One of the innovations these targets have prompted is the Materials Innovation Lab – an initiative aiming to make responsibly-sourced raw materials available to all labels, with the aim of incorporating them into textiles and products. As a result, the group has amassed a catalogue of up to 2,000 alternative materials and fibres for their designers and fashion houses. Kering has also developed an innovative process for leather tanning that uses no harmful metals, leading to reduced water and energy consumption.
At the same time the company is involved in a Python Conservation Partnership – a scheme raising awareness of snakeskin supply chains with a view to protecting the species and ensuring that all sourcing is ethical and responsible – as
well as a program of crocodile conservation on Madagascar with the French Centre du Commerce International (CCI).

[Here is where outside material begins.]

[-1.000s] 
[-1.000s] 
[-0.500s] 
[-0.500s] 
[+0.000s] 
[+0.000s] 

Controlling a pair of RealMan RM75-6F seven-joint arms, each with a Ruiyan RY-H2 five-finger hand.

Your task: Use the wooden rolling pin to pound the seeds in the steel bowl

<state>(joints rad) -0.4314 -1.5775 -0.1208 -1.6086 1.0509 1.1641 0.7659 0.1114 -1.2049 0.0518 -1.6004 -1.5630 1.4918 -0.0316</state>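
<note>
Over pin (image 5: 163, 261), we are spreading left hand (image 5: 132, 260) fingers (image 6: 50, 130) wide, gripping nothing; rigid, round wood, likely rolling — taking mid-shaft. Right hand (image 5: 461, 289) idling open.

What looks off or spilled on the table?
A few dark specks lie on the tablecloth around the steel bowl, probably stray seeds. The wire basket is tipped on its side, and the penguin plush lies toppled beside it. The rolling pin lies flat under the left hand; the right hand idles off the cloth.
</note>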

Programs and guidelines have been put in place to guide labels towards launching and managing stores and offices heating, lighting, and building materials in a sustainable manner.
Gucci has pioneered regenerated cashmere, using fibres from offcuts to create new lower-impact cashmere without using water or chemicals, Alexander McQueen reduced water consumption by one third by using organic cotton while Bottega Veneta helped develop more than 54,000 square metres of chrome-free leather for its leather goods collection, significantly reducing water and energy use.
Reporting on progress in 2016, Kering’s achievements have been impressive – including increased traceability and sourcing, improving leather quality with a lower environmental footprint,
dramatic reductions in carbon and water use, and hitting 91% of targets in eliminating PVC.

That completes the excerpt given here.